- Required action
State how many lines in the listing below contain the word "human", and write nothing else.

- Data section
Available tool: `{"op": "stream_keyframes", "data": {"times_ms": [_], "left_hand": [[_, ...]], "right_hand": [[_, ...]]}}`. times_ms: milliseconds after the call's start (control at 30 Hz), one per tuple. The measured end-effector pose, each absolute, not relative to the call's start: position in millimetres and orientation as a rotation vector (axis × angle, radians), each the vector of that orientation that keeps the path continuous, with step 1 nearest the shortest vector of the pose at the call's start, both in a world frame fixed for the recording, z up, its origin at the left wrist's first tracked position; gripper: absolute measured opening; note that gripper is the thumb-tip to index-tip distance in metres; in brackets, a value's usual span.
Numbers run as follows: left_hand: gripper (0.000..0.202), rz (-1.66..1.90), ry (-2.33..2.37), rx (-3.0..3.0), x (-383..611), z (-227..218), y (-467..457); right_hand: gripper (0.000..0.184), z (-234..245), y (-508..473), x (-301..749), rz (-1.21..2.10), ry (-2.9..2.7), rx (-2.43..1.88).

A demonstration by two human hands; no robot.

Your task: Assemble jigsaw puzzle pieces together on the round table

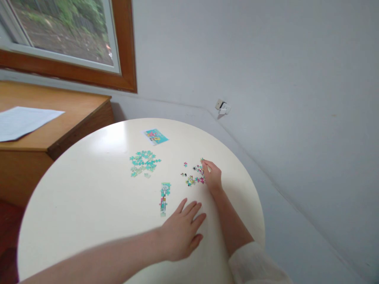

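Observation:
My left hand [182, 232] rests palm down over the table with its fingers spread, holding nothing. Just beyond its fingertips, to the left, lies a narrow joined strip of jigsaw [164, 199] showing a cartoon figure. My right hand [213, 176] is pinched at the fingertips, where a small puzzle piece [202, 159] shows. Beneath and beside that hand is a loose group of multicoloured puzzle pieces [190, 181], partly hidden by the fingers. Farther left spreads a pile of mostly teal and pale green puzzle pieces [143, 162].
A small picture card [156, 136] lies toward the far side of the round white table [89, 205]. At left, a wooden cabinet [79, 103] holds a paper sheet [26, 121]. A wall with a plugged socket [222, 107] borders the table's right side.

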State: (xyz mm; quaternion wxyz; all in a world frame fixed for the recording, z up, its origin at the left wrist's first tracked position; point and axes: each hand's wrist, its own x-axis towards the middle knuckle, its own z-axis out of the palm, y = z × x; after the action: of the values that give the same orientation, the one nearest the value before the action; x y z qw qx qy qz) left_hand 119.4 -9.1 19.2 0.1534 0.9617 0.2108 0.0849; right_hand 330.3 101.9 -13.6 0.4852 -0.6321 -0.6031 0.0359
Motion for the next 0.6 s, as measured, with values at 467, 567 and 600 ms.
{"op": "stream_keyframes", "data": {"times_ms": [467, 567, 600], "left_hand": [[0.051, 0.295, 0.601, 2.767, 119.1, 14.5, -8.7], [0.051, 0.286, 0.605, 2.761, 118.7, 16.5, -8.7], [0.051, 0.28, 0.604, 2.759, 118.6, 16.8, -8.7]], "right_hand": [[0.026, -11.1, 103.0, 329.3, 0.354, -1.036, -1.41], [0.029, -13.2, 104.0, 331.3, 0.341, -1.046, -1.425], [0.03, -14.0, 104.2, 331.9, 0.334, -1.055, -1.434]]}}
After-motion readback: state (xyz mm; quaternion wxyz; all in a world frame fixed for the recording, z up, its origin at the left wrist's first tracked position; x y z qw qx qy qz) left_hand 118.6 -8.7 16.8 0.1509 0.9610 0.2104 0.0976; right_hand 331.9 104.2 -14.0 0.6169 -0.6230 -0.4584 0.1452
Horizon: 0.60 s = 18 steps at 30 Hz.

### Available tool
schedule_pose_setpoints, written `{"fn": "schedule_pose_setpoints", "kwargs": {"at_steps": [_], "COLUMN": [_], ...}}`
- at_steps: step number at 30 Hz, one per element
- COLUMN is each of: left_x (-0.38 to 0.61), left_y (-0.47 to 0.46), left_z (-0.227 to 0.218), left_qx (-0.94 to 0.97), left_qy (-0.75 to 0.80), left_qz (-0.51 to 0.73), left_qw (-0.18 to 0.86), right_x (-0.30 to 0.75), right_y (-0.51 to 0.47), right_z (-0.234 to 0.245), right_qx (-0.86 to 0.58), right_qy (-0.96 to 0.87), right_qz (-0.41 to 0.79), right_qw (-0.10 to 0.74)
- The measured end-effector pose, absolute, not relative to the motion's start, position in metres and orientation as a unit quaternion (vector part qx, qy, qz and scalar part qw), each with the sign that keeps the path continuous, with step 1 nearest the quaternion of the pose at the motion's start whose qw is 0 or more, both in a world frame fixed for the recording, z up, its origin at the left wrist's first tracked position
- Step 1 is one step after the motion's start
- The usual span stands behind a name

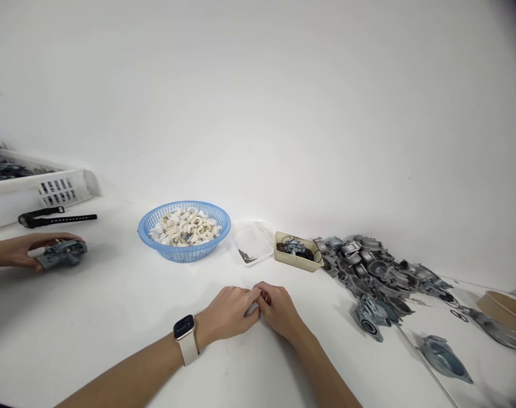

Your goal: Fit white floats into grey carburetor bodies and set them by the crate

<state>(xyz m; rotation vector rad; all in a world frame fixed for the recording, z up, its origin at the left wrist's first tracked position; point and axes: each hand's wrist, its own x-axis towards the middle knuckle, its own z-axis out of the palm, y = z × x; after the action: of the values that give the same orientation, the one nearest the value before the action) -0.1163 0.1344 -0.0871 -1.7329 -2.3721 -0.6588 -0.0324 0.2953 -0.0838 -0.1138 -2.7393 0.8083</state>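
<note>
My left hand [230,311], with a pale smartwatch [184,331] on its wrist, rests on the white table with its fingers curled. My right hand [278,309] lies right beside it, fingers curled too, and the fingertips of both hands meet in a pinch. Whatever sits between them is too small to make out. Beyond my hands stands a blue basket [149,226] of white ring-shaped parts.
A clear tray [253,241] and a beige tray [283,256] with small parts sit behind my hands. A pile of grey metal castings [377,269] spreads to the right. At left another person's hand [17,249] holds a grey casting [62,254], near a black strap [56,217] and a white crate [58,187].
</note>
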Motion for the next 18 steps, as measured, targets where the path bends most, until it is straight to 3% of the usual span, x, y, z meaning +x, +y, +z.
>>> {"fn": "schedule_pose_setpoints", "kwargs": {"at_steps": [18], "left_x": [-0.1159], "left_y": [0.1338], "left_z": [-0.0867], "left_qx": [-0.575], "left_qy": [-0.786], "left_qz": [-0.216], "left_qw": [0.067], "right_x": [-0.0326], "right_y": [0.2952], "right_z": [-0.0842], "right_qx": [-0.041], "right_qy": [-0.952], "right_qz": [0.268], "right_qw": [0.142]}}
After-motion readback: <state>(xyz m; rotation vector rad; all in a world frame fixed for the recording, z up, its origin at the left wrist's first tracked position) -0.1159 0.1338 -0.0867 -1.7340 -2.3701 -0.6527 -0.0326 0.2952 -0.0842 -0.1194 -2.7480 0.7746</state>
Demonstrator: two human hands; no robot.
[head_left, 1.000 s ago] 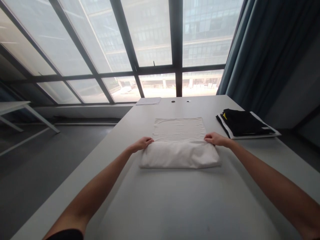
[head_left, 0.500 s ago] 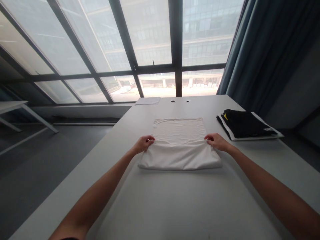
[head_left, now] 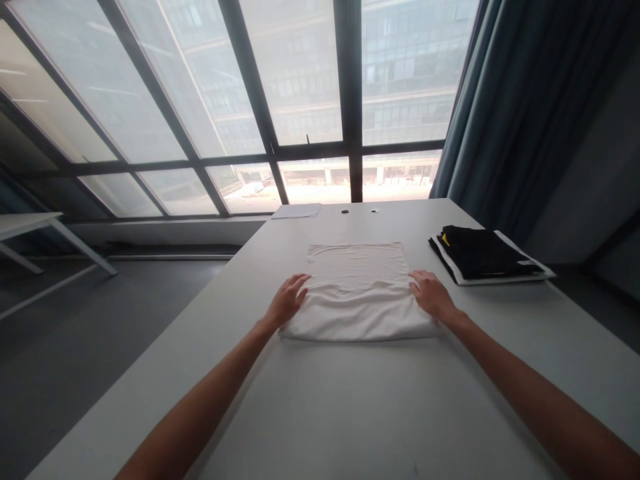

- Your solution
2